PROMPT
Here the job is to retype the data word for word while leaving the pictures aside.

DATA EXCERPT
_ _ _

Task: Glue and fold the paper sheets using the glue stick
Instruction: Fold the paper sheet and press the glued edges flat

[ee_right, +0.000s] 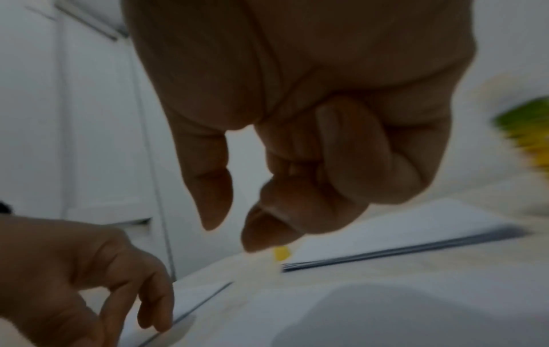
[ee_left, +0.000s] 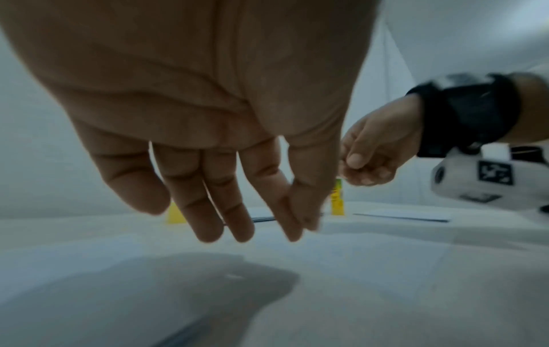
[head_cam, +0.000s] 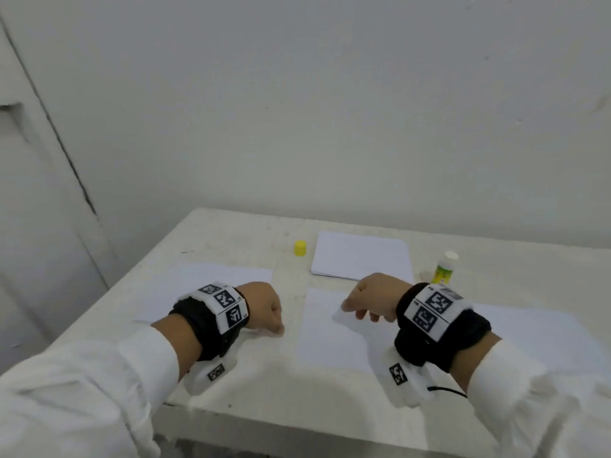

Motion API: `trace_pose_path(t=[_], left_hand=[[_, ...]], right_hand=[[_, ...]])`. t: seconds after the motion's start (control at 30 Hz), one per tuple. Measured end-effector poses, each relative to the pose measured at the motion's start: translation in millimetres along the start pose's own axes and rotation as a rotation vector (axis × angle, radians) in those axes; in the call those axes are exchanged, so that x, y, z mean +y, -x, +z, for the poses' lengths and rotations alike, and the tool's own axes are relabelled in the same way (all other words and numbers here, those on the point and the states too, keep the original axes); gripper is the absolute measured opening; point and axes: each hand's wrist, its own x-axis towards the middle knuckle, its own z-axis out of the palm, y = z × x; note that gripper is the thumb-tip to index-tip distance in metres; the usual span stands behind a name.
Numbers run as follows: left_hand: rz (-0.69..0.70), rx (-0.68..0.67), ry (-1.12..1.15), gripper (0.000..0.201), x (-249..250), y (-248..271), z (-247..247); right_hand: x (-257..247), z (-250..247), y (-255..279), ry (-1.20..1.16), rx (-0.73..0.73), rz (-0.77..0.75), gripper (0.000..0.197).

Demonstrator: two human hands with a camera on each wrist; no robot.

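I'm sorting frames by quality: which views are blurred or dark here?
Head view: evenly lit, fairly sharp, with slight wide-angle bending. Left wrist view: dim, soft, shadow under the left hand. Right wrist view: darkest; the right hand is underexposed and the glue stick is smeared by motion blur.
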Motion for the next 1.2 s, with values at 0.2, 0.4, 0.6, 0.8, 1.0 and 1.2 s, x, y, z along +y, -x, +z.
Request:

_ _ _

RESPONSE TO THIS EXERCISE
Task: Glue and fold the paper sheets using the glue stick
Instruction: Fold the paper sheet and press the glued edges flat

[ee_right, +0.000s] 
[ee_left, +0.000s] 
[head_cam, +0.000s] 

Motion API: `trace_pose_path(t=[_], left_hand=[[_, ...]], right_hand=[[_, ...]])`. t: seconds after the motion's start (control at 30 Hz), one per tuple. Measured end-effector poses, each relative to the pose measured at the motion's start: translation in millimetres along the start pose's own axes and rotation as a rotation vector (axis × angle, radians) in those axes; in the call those axes are exchanged, so that x, y, z mean +y, -x, +z, for the poses' lengths and rotations alike, and the tool's own axes are relabelled in the same way (all other words and numbers here, those on the point and the states too, keep the original axes); gripper is the absolute measured opening; point and axes: each hand's wrist, its own x-axis towards the middle knuckle, its own z-axis out of the palm, y = z × x; note that gripper is the thumb-tip to index-tip distance in metres; the usual span stands behind a name.
Numbers run as follows: left_hand: rz (-0.69..0.70), rx (-0.68..0.67), ry (-1.12..1.15), gripper (0.000..0.201), x (-249..250), y (-248..271), z (-247..247); right_hand: x (-257..247), z (-250..247), y (-255..279), ry (-1.20..1.16), rx (-0.73..0.73), rz (-0.77..0.75), gripper (0.000..0.197).

Demonstrator: two human hands with a camera on each wrist; no robot.

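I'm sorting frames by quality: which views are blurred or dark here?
Head view: evenly lit, fairly sharp, with slight wide-angle bending. Left wrist view: dim, soft, shadow under the left hand. Right wrist view: darkest; the right hand is underexposed and the glue stick is smeared by motion blur.
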Motion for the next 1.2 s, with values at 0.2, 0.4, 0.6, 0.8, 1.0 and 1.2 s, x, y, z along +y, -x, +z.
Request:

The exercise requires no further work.